**EXERCISE PROMPT**: Restate the whole listing exactly, leaving nothing out.

**GIVEN DATA**:
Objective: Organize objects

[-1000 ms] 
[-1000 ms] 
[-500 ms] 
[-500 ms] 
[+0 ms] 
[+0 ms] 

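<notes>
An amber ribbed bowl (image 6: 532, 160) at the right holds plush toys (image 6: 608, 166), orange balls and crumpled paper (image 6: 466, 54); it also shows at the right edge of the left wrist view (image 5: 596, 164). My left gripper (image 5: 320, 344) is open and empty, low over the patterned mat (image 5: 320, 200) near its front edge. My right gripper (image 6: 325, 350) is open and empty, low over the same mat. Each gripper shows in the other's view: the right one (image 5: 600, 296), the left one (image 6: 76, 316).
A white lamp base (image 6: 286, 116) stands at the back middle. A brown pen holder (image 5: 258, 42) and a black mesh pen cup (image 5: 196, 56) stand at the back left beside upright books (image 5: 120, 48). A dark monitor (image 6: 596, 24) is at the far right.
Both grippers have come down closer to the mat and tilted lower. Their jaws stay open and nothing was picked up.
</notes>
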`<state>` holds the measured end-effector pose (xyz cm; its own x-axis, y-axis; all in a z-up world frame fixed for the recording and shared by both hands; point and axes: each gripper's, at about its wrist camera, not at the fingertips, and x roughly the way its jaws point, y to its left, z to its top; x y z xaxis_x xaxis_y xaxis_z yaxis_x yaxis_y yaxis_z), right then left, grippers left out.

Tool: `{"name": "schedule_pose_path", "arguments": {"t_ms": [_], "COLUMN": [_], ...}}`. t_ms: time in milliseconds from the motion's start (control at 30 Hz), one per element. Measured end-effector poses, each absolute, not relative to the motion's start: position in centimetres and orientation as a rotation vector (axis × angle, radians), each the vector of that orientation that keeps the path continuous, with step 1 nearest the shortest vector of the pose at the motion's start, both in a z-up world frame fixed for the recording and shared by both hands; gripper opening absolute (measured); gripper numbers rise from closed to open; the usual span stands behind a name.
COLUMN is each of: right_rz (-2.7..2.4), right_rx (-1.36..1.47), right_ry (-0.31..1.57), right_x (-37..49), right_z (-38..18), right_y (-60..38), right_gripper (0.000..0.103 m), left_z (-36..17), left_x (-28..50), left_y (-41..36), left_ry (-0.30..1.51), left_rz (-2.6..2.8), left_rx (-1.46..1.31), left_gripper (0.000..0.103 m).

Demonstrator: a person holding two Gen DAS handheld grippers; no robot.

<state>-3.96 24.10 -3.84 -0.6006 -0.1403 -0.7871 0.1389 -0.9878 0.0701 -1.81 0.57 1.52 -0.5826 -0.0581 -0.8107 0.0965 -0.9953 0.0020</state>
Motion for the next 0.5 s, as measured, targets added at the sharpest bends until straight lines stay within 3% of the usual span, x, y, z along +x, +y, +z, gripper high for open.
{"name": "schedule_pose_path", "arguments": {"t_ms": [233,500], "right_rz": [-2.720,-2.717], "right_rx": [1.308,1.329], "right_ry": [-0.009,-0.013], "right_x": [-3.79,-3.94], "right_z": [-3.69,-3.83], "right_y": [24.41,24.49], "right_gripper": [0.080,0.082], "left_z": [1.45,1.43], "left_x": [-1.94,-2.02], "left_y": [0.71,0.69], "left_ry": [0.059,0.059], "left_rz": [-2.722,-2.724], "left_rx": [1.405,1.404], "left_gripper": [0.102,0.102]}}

**EXERCISE RESPONSE**:
Objective: Organize objects

[-1000 ms] 
[-1000 ms] 
[-500 ms] 
[-500 ms] 
[+0 ms] 
[+0 ms] 

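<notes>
An amber ribbed bowl (image 6: 532, 160) at the right holds plush toys (image 6: 608, 166), orange balls and crumpled paper (image 6: 466, 54); it also shows at the right edge of the left wrist view (image 5: 596, 164). My left gripper (image 5: 320, 344) is open and empty, low over the patterned mat (image 5: 320, 200) near its front edge. My right gripper (image 6: 325, 350) is open and empty, low over the same mat. Each gripper shows in the other's view: the right one (image 5: 600, 296), the left one (image 6: 76, 316).
A white lamp base (image 6: 286, 116) stands at the back middle. A brown pen holder (image 5: 258, 42) and a black mesh pen cup (image 5: 196, 56) stand at the back left beside upright books (image 5: 120, 48). A dark monitor (image 6: 596, 24) is at the far right.
Both grippers have come down closer to the mat and tilted lower. Their jaws stay open and nothing was picked up.
</notes>
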`<state>` holds the measured end-effector pose (xyz cm; its own x-axis, y-axis; all in a z-up world frame fixed for the recording and shared by both hands; point and axes: each gripper's, at about its wrist camera, not at the fingertips, and x roughly the way its jaws point, y to its left, z to its top; x y z xaxis_x xaxis_y xaxis_z yaxis_x yaxis_y yaxis_z), right then left, grippers left out.

Tool: `{"name": "schedule_pose_path", "arguments": {"t_ms": [_], "COLUMN": [_], ...}}`. t_ms: time in milliseconds from the motion's start (control at 30 Hz), one per element. Measured end-effector poses, each absolute, not relative to the motion's start: position in centimetres and orientation as a rotation vector (axis × angle, radians), each the vector of that orientation that keeps the path continuous, with step 1 nearest the shortest vector of the pose at the motion's start, both in a z-up world frame fixed for the recording and shared by both hands; gripper opening absolute (measured); gripper numbers rise from closed to open; the usual span stands behind a name.
COLUMN is each of: right_rz (-2.7..2.4), right_rx (-1.36..1.47), right_ry (-0.31..1.57), right_x (-37..49), right_z (-38..18), right_y (-60..38), right_gripper (0.000..0.103 m), left_z (-36..17), left_x (-28..50), left_y (-41..36), left_ry (-0.30..1.51), left_rz (-2.6..2.8), left_rx (-1.46..1.31), left_gripper (0.000..0.103 m).

Demonstrator: a person holding two Gen DAS handheld grippers; no robot.

<state>-3.96 24.10 -3.84 -0.6006 -0.1403 -0.7871 0.1389 -0.9878 0.0701 -1.81 0.57 1.52 -0.5826 -0.0581 -0.8107 0.0965 -0.9953 0.0020</state>
Motion for the next 0.5 s, as measured, targets added at the sharpest bends until straight lines stay within 3% of the usual span, x, y, z along +x, +y, +z, gripper high for open.
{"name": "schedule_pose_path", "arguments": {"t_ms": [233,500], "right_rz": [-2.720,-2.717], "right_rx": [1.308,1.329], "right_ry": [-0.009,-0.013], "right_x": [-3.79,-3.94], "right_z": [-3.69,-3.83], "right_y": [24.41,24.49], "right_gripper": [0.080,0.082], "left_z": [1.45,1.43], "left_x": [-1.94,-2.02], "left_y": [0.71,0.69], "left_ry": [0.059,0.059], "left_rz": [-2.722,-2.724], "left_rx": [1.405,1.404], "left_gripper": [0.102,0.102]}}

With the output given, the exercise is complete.